Business

Wal-Mart pledge to buy American meets with skepticism

A verbal commitment by Wal-Mart CEO Bill Simon to buy an additional $50 billion US in U.S.-made products over the next 10 years has met with skepticism.

CEO Bill Simon says retailer will buy $50B more from U.S. over 10 years

Wal-Mart U.S. president and CEO Bill Simon addresses participants at the Wal-Mart U.S. Manufacturing Summit in Orlando, Fla., last Thursday. (Phelan M. Ebenhack/Associated Press)

A verbal commitment by Wal-Mart CEO Bill Simon to buy an additional $50 billion US in U.S.-made products over the next 10 years has met with skepticism.

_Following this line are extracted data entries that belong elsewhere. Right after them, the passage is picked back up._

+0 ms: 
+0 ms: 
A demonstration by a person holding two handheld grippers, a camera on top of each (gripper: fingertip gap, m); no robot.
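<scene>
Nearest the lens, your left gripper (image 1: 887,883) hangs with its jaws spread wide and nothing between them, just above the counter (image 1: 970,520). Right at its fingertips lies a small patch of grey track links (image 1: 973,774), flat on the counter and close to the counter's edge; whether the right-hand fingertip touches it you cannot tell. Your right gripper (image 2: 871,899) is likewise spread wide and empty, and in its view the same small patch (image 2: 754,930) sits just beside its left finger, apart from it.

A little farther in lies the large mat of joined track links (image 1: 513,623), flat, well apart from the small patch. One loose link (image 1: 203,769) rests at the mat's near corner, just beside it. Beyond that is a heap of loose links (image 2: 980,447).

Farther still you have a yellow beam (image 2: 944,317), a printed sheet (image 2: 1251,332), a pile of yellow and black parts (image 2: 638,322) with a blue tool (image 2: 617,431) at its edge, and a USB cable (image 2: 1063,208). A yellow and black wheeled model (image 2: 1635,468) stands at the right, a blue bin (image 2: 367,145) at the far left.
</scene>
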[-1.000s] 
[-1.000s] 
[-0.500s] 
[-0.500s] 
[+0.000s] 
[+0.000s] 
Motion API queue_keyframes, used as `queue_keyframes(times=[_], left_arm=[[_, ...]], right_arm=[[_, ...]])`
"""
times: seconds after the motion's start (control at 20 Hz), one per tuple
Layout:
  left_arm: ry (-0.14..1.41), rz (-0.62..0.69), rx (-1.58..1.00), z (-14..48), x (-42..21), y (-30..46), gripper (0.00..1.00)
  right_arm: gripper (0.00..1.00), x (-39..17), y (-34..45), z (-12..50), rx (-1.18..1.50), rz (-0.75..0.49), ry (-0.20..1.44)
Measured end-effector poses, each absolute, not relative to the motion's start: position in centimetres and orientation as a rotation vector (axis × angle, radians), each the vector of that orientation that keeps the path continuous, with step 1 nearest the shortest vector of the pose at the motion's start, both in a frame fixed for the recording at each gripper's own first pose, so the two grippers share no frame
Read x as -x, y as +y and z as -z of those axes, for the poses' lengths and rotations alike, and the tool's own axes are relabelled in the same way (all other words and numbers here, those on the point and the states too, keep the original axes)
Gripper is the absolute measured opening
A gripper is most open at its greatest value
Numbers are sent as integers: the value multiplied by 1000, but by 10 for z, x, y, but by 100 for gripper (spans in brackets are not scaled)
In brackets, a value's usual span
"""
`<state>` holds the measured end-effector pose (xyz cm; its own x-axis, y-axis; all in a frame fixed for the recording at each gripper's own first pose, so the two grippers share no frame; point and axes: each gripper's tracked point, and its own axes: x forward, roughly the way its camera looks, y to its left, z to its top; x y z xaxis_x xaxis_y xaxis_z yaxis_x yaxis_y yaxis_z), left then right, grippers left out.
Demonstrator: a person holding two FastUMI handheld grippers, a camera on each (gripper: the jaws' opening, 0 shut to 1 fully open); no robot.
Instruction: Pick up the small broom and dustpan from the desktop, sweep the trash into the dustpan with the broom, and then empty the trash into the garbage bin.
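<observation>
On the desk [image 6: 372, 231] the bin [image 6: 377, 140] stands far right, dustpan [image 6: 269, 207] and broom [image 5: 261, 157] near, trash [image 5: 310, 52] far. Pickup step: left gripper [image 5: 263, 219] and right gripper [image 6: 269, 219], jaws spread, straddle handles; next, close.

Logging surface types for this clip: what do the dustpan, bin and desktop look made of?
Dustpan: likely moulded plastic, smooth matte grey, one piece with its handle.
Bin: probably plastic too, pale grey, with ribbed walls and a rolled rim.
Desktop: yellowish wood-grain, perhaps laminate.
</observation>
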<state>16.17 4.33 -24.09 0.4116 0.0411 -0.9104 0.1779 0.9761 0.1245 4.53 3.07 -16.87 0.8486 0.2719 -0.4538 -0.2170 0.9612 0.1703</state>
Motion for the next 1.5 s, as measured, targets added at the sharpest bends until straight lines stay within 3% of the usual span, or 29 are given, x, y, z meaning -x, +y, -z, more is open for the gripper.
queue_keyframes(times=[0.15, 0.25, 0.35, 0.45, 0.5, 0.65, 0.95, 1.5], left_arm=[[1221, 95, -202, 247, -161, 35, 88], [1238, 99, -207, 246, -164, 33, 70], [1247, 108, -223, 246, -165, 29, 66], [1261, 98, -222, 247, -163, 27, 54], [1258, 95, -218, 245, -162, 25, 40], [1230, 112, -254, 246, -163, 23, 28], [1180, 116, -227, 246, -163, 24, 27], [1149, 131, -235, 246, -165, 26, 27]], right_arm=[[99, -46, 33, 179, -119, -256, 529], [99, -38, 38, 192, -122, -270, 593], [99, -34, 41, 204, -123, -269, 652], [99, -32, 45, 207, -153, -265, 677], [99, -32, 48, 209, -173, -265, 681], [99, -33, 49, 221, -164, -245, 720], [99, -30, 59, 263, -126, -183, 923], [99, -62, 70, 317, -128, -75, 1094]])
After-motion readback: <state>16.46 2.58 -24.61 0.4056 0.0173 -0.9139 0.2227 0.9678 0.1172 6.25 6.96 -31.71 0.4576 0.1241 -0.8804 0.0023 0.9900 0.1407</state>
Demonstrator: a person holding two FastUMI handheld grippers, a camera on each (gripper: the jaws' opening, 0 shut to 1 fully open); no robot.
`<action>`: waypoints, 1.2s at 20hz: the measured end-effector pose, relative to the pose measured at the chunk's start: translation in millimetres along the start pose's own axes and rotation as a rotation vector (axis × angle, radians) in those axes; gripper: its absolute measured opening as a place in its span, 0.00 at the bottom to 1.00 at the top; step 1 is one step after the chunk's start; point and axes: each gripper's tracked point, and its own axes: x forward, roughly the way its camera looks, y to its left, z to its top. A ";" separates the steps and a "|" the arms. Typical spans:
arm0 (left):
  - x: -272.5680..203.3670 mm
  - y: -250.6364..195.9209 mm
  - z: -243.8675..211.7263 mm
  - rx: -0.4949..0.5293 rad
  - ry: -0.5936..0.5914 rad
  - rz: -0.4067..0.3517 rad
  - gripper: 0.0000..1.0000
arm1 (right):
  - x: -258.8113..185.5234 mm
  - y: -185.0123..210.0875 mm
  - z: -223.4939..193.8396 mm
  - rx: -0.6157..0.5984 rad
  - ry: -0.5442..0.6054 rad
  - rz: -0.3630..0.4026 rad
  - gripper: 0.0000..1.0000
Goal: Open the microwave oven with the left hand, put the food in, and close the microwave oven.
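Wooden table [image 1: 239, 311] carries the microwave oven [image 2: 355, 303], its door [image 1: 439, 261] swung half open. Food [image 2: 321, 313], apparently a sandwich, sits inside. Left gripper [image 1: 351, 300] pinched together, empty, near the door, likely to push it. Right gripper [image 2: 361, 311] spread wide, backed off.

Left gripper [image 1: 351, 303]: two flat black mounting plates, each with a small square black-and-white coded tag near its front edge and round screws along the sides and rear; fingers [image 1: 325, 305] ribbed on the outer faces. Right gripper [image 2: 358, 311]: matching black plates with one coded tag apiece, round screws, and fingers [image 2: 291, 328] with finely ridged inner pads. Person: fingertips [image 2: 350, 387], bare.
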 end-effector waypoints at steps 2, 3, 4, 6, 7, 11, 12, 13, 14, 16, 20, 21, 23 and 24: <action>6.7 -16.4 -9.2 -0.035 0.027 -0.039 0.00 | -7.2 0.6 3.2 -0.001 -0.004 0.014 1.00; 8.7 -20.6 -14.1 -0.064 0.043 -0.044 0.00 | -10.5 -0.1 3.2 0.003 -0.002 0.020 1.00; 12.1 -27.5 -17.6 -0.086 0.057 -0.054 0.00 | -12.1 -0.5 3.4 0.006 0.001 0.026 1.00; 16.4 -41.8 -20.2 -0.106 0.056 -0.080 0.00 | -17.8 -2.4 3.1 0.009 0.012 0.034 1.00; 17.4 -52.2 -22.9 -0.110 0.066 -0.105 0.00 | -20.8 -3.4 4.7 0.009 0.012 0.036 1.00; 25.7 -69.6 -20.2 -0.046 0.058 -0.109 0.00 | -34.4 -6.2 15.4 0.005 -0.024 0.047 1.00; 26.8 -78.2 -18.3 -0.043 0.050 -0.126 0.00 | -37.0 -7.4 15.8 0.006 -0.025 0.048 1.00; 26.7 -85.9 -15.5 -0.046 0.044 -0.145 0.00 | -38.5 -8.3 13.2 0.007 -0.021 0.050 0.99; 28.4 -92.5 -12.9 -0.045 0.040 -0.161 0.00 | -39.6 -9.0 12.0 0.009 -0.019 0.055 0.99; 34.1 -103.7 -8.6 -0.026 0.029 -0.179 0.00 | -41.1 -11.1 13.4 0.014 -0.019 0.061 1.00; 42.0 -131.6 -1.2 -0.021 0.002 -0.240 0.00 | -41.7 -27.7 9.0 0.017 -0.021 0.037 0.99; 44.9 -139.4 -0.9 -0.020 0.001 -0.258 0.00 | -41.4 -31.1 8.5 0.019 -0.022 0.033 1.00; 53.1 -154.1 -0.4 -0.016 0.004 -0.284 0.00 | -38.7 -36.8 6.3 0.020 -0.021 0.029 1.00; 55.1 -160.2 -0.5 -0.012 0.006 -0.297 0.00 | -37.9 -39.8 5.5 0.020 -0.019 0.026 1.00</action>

Wal-Mart, known for buying the lowest-cost goods wherever they are made, has become a lightning rod for community leaders worried about the hollowing-out of America's industrial base.

But at Wal-Mart's Manufacturing Summit held in Orlando, Fla., late last week and attended by 1,500 government officials, suppliers and retailers, the company said it sees a future for U.S. manufacturing.

"At the summit, we are building a network of support for domestic manufacturing," Simon said. "In the room, we have the capital, the expertise, the ideas, and, most importantly, the will."

Buying in U.S. good PR

CBC business commentator Michael Hlinka dismissed the pledge to buy American as "pure PR" motivated by a political climate in which it is seen as good business to invest in the U.S.

"Wal-Mart has been a wonderful organization with a shark-like focus that says whatever is the lowest price, that's what we’re going to do," he said on CBC's Metro Morning.

"Wal-Mart has been criticized about its procurement policies. It generates about two-thirds of its revenue in the U.S., and there is no way, when you step inside a store, you're going to see two-thirds of the products are built in North America."

He points out that with sales of $250 billion a year, Wal-Mart's pledge to buy $50 billion in U.S. goods over 10 years amounts to less than two per cent of its sales.

'Buying American' won't translate into jobs

Stacy Mitchell, a researcher with the U.S.-based Institute for Local Self-Reliance, says for Wal-Mart, buying American will be a byproduct of its continued takeover of the U.S. grocery business.

Most grocery products sold in the U.S. are produced in America, and Wal-Mart will be buying more U.S. foods, particularly produce, as it displaces other grocers, she says.

"But this doesn’t mean new jobs, because other grocers are losing market share and buying less," Mitchell said in an article for AlterNet.

She recalled Wal-Mart’s 1980s "Buy America" program, which occurred as the retailer was moving to do most of its acquisitions overseas.

But business analysts at the Wal-Mart summit say the low-cost manufacturing havens such as China are losing their competitive edge. As workers in developing nations demand higher wages and the cost of transporting goods increases with the cost of oil, it becomes cheaper to buy U.S.-made goods.

 Among the businesses who say they are manufacturing in the U.S. are:

  • GE, which produces energy efficient soft white lightbulbs in the U.S. for Wal-Mart.
  • The makers of No nonsense and Renfro socks.
  • Element Electronics Corp., which will open a new flat screen TV factory in Winnsboro, S.C., by December 2013.

"Right now, companies in America are making and selling products around the world at an all-time record pace, and the incentives to make things here and hire American workers is only getting stronger," U.S. Secretary of Commerce Penny Pritzker Pritzker told the summit.